The relevant configuration settings changes are described below. Most of this section has been copied from the recent netbook blog article. Note that superuser priviledges (for example, using sudo) are required for editing most of the configuration files mentioned and any command lines.

Reducing system logging activity


System logging is often configured to be pretty active out of the box with most Linux distributions. Much of the logging that takes place is not a requirement for a (often single-user) flash-based device and can be disabled without consequences. Although kernel logs can be useful, the dmesg command is also able to log kernel messages for the current boot. The system logger is usually rsyslog, the rules for which may be stored in the /etc/rsyslog.d/ directory (for example, in a file named 50-default.conf). Disabling most logging can be accomplished by commenting out the rules by putting a '#' in front of them, for example:
    #auth,authpriv.*        /var/log/auth.log
    #*.*;auth,authpriv.none -/var/log/syslog
    #cron.*                 /var/log/cron.log
    #daemon.*               -/var/log/daemon.log
    #kern.*                 -/var/log/kern.log
    #lpr.*                  -/var/log/lpr.log
    #mail.*                 -/var/log/mail.log
    #user.*                 -/var/log/user.log
Of course, for security purposes or in a multi-user system it might be preferable to keep some of these logs, such as auth.log. Some kernels can be very noisy due to frequent messages or non-fatal errors or warnings which can affect performance when logging is enabled. In this case, it seems reasonable to disable kernel logging via rsyslog because dmesg already produces a similar log.

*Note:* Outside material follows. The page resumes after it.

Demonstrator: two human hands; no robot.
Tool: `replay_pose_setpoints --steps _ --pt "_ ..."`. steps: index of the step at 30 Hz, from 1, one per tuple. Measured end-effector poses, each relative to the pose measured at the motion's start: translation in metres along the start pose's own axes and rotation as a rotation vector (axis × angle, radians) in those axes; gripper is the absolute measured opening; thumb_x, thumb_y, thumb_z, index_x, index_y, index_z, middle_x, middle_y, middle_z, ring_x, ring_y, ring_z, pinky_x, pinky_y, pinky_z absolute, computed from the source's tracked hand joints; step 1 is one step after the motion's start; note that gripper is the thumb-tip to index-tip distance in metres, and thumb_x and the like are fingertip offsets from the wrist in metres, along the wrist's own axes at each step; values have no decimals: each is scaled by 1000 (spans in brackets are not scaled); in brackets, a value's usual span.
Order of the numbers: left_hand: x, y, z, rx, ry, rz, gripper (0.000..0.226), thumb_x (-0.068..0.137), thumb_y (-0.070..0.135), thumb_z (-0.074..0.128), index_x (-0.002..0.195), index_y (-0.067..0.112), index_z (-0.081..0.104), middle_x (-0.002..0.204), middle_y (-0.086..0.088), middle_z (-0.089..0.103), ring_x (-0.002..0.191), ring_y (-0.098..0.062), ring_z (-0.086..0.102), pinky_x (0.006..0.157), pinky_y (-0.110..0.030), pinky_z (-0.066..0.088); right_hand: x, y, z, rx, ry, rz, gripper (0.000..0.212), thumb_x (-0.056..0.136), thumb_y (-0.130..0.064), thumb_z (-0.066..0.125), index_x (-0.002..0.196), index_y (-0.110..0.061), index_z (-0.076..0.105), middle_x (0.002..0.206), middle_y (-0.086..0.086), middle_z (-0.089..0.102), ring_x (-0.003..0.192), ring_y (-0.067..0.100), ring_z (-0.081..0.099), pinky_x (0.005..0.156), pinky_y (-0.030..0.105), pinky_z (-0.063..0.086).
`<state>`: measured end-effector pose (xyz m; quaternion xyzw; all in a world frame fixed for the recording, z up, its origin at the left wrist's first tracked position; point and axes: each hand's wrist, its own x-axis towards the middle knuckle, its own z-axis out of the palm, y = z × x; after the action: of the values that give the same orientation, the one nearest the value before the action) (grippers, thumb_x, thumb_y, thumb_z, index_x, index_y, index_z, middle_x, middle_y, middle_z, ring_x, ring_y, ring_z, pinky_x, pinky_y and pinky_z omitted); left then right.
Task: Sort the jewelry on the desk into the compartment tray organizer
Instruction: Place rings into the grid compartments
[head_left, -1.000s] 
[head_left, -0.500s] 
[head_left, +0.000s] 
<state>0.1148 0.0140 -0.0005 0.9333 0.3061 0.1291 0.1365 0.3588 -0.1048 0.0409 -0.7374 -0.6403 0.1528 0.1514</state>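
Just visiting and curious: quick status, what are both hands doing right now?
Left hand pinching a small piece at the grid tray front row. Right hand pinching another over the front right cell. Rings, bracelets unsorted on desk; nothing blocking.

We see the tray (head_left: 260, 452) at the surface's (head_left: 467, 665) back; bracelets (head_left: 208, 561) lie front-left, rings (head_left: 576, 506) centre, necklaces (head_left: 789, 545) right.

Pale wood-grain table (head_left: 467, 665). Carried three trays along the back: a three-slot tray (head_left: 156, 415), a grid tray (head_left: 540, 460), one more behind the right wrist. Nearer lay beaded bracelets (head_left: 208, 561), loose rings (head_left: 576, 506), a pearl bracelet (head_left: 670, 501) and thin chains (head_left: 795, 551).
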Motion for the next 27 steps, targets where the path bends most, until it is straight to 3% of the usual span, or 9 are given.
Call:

Using ramdisks (tmpfs) for temporary files


It is quite easy to move directories where temporary files are stored (primarily /tmp) to a ramdisk, and it can make a significant difference in performance. The following lines added to /etc/fstab cause /tmp and /var/tmp to be stored in ramdisks:
    tmpfs    /tmp       tmpfs    defaults    0 0
    tmpfs    /var/tmp   tmpfs    defaults    0 0

Optimizing cache directories


Applications like browsers and window managers that use a disk cache may conform to the XDG Base Directory specification standard. In that case, the environment variable XDG_CACHE_HOME defines the directory where local temporary cache files are stored. By setting this variable to a ramdisk location, it is possible to significantly speed-up the performance of certain browsers that are otherwise affected by heavy writing to the disk-cache on the flash device. This can be accomplished by creating a new file in /etc/profile.d/, for example /etc/profile.d/xdg_cache_home.sh, that will be executed at the start of every shell.
    #!/bin/bash
    export XDG_CACHE_HOME="/dev/shm/.cache"
Note this may not affect the main internet web content cache with certain browsers (such as Firefox), speeding up other types of cached information used by Firefox instead, while it does cause the main internet content cache to be stored on the ramdisk in the case of the lightweight browser Midori. In the case of Firefox, it can be beneficial to reduce the internet cache as much as possible (down to 8MB or zero), since extra network access (as long as it fast enough and not associated with extra cost) likely to be faster than the constant writing to the internet content cache on the flash card that otherwise happens. In the case of Midori, the internet content cache directory on the ramdisk can build up in size, affecting free RAM, which can be fixed by instructing the browser to empty the internet cache on exit.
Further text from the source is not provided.